Tuesday, November 11, 2025

Amman, Jerash and Mount Nebo

After the relative flatness of the Egyptian Nile, it was a surprise to see that Jordan is quite mountainous. Our first tour in Jordan was Jerash, where remains from Neolithic times (7000 BC) have been found. However, most of what can be seen today is Roman. Just inside Hadrian’s arch is the Hippodrome where it is easy to imagine chariots racing.

As we wandered North, we picked up our guide and quickly entered the Oval Plaza. Despite the slope, the line of columns formed a level lintel which would have supported a shady roof.

An interesting challenge when combined with the plaza’s oval shape.

The plaza led to Cardo Maximus (the main North-South street, which forms an axis for the city). The road pavement was somewhat uneven due to the 749 AD earthquake. Thankfully, some of the columns survived whilst others have been re-erected. They would have supported a roof over a colonnade of shops. Quite a long mall!

Despite the upheaval, the ruts formed by carts were clearly visible. What was a surprise was a series of manholes for accessing a stormwater system. This was used mainly for irrigation. 

Further up the road, one even still has its lifting eye intact. 

Although some of the lintels look a little precarious, the use of corbels to support what was quite a load was impressive. It is worth zooming in to see how the column ring and corbel were carved from a single piece of stone.

Where the Cardo Maximus (North-South road) met the Decumanus Maximus (East-West road) was a round plaza. There was a monument here but all that remains are the four supporting pedestals. These supported columns of pink granite supplied from Aswan.

Of course, such a city had to have a theatre. This one sat about 6000 patrons.

Standing on the stage and moving around to find the exact point where your voice resonated was fun and really underpinned the accuracy of the construction. The detail, even at the bottom of the steps, was elaborate as our guide was keen to point out. 

Again, we had an excellent guide who, being in our age group, knew the pace to set.
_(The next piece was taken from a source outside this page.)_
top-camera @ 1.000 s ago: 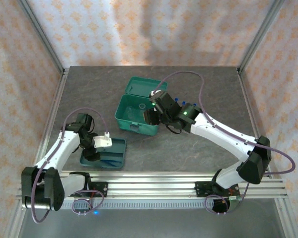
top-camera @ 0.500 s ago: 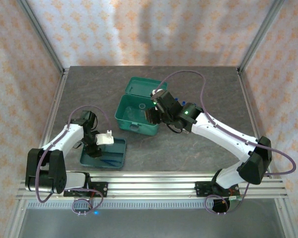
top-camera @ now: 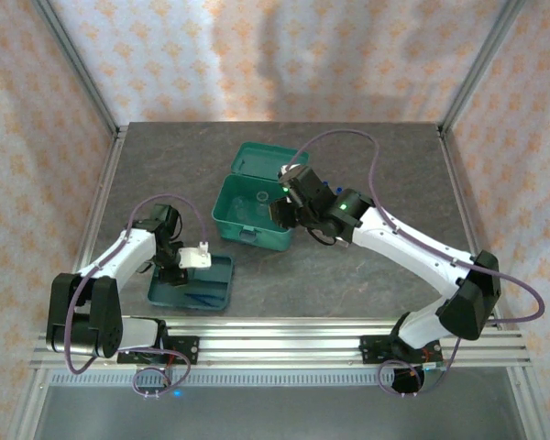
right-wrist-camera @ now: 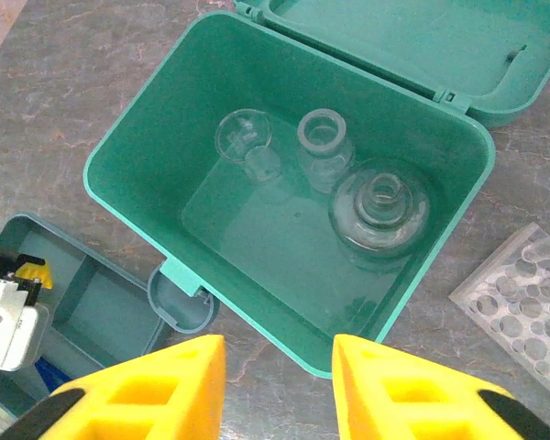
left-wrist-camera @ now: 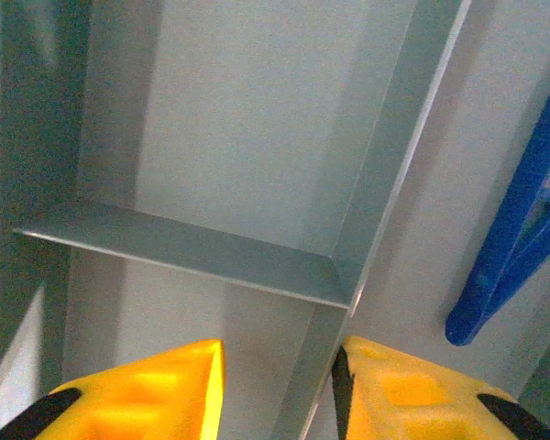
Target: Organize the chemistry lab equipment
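Grey, stone-veined tabletop point(top-camera: 367, 275) is being framed by pale patterned curtains point(top-camera: 257, 55) in the overhead view, where both arms are being seen whole. From there the left gripper point(top-camera: 174, 275) is being held over the flat teal divided tray point(top-camera: 213, 295) near the front-left edge. The right gripper point(top-camera: 280, 218) is being held at the right rim of the open hinged case point(top-camera: 247, 236), with blue caps of test tubes point(top-camera: 324, 187) just being glimpsed behind that arm.

Finer detail is being supplied by the wrist cameras. At the left wrist, the tray's thin, smooth partitions point(left-wrist-camera: 192, 252) are being shown meeting in a T, with the blue tweezers point(left-wrist-camera: 518, 238) lying in the compartment to the right. That gripper's yellow fingers point(left-wrist-camera: 137, 394) are being held apart, one partition running between them (whether it is being touched cannot be told).

At the right wrist, yellow fingertips point(right-wrist-camera: 137, 390) are being held apart above the case's front wall, with nothing between them. Inside the glossy case three clear glass pieces are being shown upright: a small beaker point(right-wrist-camera: 244, 139), a round-mouthed bottle point(right-wrist-camera: 324, 139) and a wide-based flask point(right-wrist-camera: 380, 209). A clear perforated rack point(right-wrist-camera: 522, 298) is being shown on the table just right of the case.
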Robot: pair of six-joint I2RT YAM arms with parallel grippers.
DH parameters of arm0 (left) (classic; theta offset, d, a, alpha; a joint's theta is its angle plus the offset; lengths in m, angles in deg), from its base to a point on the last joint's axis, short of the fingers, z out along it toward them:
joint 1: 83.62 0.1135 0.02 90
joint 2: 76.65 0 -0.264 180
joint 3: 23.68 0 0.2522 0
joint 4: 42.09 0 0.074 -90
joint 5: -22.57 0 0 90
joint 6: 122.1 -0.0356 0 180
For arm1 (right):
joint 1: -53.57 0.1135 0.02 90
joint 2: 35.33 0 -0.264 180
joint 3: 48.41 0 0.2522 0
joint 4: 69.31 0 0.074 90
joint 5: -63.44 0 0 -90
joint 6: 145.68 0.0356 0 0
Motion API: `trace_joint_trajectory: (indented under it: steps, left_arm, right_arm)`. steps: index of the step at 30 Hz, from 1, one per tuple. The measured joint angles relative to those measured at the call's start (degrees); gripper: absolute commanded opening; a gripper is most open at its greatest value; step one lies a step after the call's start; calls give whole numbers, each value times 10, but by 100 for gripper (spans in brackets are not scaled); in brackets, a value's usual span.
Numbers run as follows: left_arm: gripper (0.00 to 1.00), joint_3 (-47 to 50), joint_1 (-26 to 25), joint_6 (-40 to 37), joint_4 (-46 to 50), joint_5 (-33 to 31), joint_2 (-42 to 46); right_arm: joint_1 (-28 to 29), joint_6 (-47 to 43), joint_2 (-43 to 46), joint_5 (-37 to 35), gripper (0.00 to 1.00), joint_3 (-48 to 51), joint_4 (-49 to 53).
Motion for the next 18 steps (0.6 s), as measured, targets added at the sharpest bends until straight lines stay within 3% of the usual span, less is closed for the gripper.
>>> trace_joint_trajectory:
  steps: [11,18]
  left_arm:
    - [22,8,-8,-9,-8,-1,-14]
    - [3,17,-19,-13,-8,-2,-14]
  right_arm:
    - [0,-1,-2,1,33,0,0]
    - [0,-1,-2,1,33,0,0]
He also had relatives in, and had been to Canada. As a result, Pam ensured he was suitably sidetracked from archaeology discussions on more than a few occasions!

The Northern end of the Cardo Maximus was interesting as the capitals on one side were Corinthian, on the other, Ionic (which suggests the Greeks may have had some input).
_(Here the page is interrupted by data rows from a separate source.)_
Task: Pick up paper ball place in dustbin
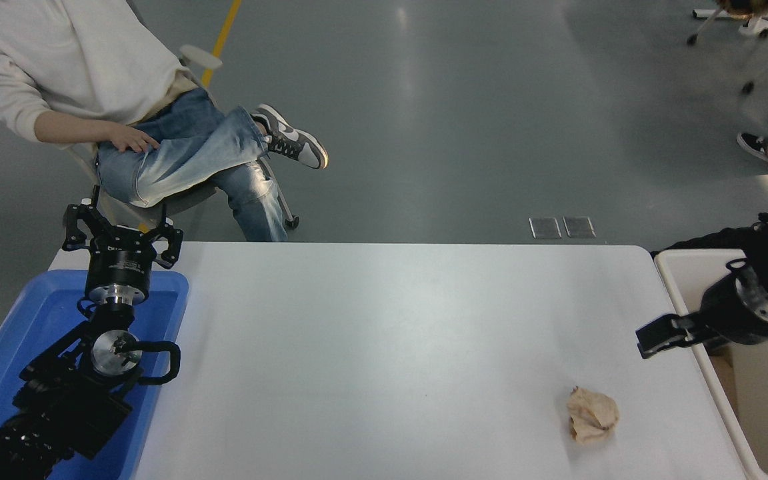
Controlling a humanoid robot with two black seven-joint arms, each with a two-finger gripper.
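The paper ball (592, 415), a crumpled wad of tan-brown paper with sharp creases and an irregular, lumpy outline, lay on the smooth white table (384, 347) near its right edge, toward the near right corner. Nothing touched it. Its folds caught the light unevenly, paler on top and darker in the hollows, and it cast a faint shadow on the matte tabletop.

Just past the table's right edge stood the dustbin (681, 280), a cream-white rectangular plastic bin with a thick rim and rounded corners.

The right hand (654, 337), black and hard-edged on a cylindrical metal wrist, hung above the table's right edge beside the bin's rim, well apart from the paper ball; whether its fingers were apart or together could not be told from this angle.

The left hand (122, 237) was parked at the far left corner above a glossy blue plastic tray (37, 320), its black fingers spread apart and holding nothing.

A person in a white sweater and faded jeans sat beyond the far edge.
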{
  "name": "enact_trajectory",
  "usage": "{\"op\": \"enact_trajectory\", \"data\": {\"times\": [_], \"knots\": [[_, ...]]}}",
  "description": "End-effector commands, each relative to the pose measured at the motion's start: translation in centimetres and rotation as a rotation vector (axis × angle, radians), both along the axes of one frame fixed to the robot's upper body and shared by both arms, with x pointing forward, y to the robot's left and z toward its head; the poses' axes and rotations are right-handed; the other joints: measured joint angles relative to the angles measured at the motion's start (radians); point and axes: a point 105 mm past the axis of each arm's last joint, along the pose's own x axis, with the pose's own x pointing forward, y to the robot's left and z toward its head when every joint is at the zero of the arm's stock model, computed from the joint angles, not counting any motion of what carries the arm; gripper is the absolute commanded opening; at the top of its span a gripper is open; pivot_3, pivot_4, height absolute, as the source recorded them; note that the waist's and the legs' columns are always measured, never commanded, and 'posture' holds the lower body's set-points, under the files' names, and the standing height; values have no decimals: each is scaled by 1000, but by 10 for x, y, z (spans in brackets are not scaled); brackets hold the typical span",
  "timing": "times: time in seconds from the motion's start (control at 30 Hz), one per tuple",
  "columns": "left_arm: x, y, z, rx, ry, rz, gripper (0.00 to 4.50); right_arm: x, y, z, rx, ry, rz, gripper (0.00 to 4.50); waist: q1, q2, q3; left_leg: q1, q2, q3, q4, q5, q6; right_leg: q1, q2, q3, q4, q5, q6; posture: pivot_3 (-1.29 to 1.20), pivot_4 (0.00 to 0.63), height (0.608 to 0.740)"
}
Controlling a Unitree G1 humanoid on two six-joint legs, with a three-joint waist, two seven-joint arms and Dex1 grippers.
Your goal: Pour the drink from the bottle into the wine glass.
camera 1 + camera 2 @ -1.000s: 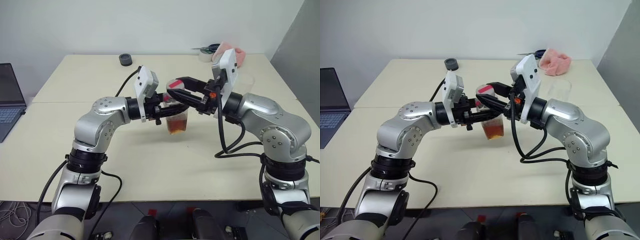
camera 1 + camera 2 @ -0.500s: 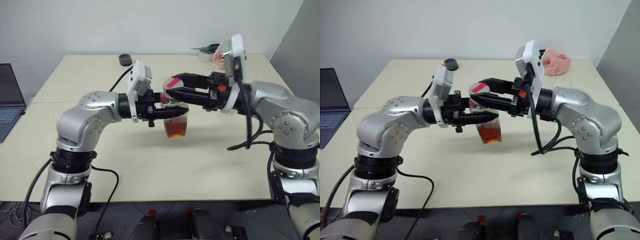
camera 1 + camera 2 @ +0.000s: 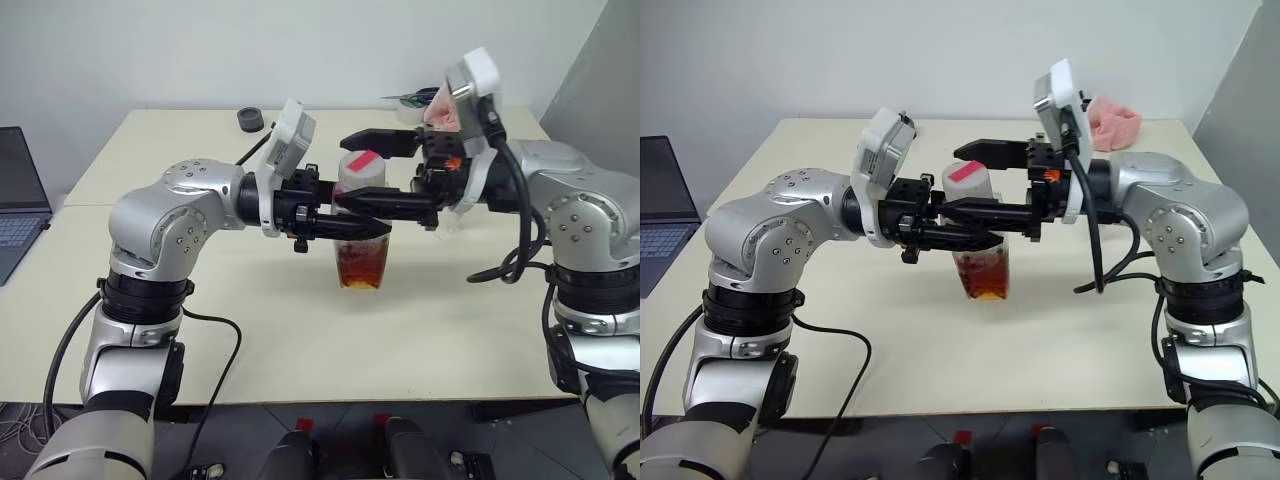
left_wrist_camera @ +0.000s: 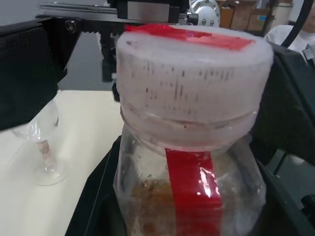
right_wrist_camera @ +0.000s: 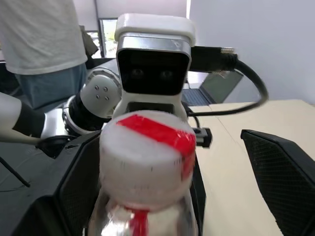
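Table bears laptop; left tool pinches bottle, right tool spread.

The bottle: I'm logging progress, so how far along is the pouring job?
Done: the left claw is shut on the small clear plastic bottle, lifted off the beige table. In hand: the right claw stands open around its still-seated red-and-white cap. Left: uncapping, then pouring the amber drink into the clear stemmed wine glass, which looks empty.
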Motion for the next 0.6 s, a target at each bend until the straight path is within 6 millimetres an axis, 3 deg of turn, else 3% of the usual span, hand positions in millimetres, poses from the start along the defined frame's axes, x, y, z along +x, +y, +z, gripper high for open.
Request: {"op": "enact_trajectory", "data": {"times": [0.03,0.2,0.6], "knots": [[4,6,6,-23,-56,53,1889,-1,-13,6,26,-34,-85,4477,1,0,0,0,0,0,0,0,0,0,0,0,0,0,0,0,150,740],[18,11,-2,-40,-66,162,1889,-5,-19,1,40,-38,-173,4477,2,0,0,0,0,0,0,0,0,0,0,0,0,0,0,0,150,740],[24,-1,-12,-68,-98,229,1889,-6,0,0,97,-59,-245,4477,2,0,0,0,0,0,0,0,0,0,0,0,0,0,0,0,150,740]]}}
There was the occasional stall set up. These operators seemed to have been selected for their language and soft-selling skills. Needless to say, they were successful as we came away with necklaces and a Shemag.

Our afternoon visit was to a few sites in Amman. We started walking along the walls of the Citadel with its 360 views of the city. There were many murals, including this one painted in 2021, entitled “The Column Mural”, depicting a man carrying the base for a column.

The focal point of the Citadel is the Umayyad Palace with its blue dome. 

Inside, the brown timber contrasts well with the grey stone. An intricate piece of joinery atop some similarly intricate stonework. Although restoration has played its part, the design and tradecraft are clearly evident.

As we stood appreciating the roof, music filtered through.  In the corners of the building were a series of small chambers with arched ceilings. In one, we encountered four visitors who were taking advantage of some wonderful acoustics. The resonance of their voices and ambience would have had us standing in awe for the rest of the afternoon until I was reminded that we had 5 minutes to get back to our driver!

A short drive resulted in a second musical event. This was at the theatre and of course, I felt obliged to find the musical focal point. That did not take long as it was marked on the floor! As we wandered, an Italian group entered and a rotund, jolly man stood on the spot and sang some opera with the rest of his cohort singing the chorus.

Unfortunately, the moment was short and so captivating that it did not occur to me to make a video! The small seated audience certainly appreciated the ad hoc entertainment with spontaneous applause and some whistles.

The next day, we headed South along the Road of the Kings. Our first stop was to a beautiful Byzantine (Greek) church, where, as we entered, the chandeliers drew the eye to the striking ceiling decoration.

As we continued, the light from the windows came into play and the new focus became the spectacular mosaic floor.

It is the Madaba mosaic map, which depicts part of the Middle East and contains the oldest surviving cartographic representation of the Holy Land and Jerusalem. It dates back to the sixth century AD and is in remarkable condition.

Our last stop en route to South Jordan and Petra was Mount Nebo. Here, a cleverly designed museum enabled visitors to wander along raised walkways over numerous mosaics. There were more on the walls, which stood out due to great lighting and lime-washed timber walls. Certainly, by some margin, the best display of mosaics we have ever seen.

However, manmade attractions were gazumped by the natural beauty of the view. Mount Neno is mentioned in the Bible as the place where Moses was granted a view of the Promised Land and what a view it is.

The distances in this area are so small. It is a sobering thought that a mere 50 kms away is Gaza with its war and here we were looking across a peaceful Jordanian valley towards the West Bank.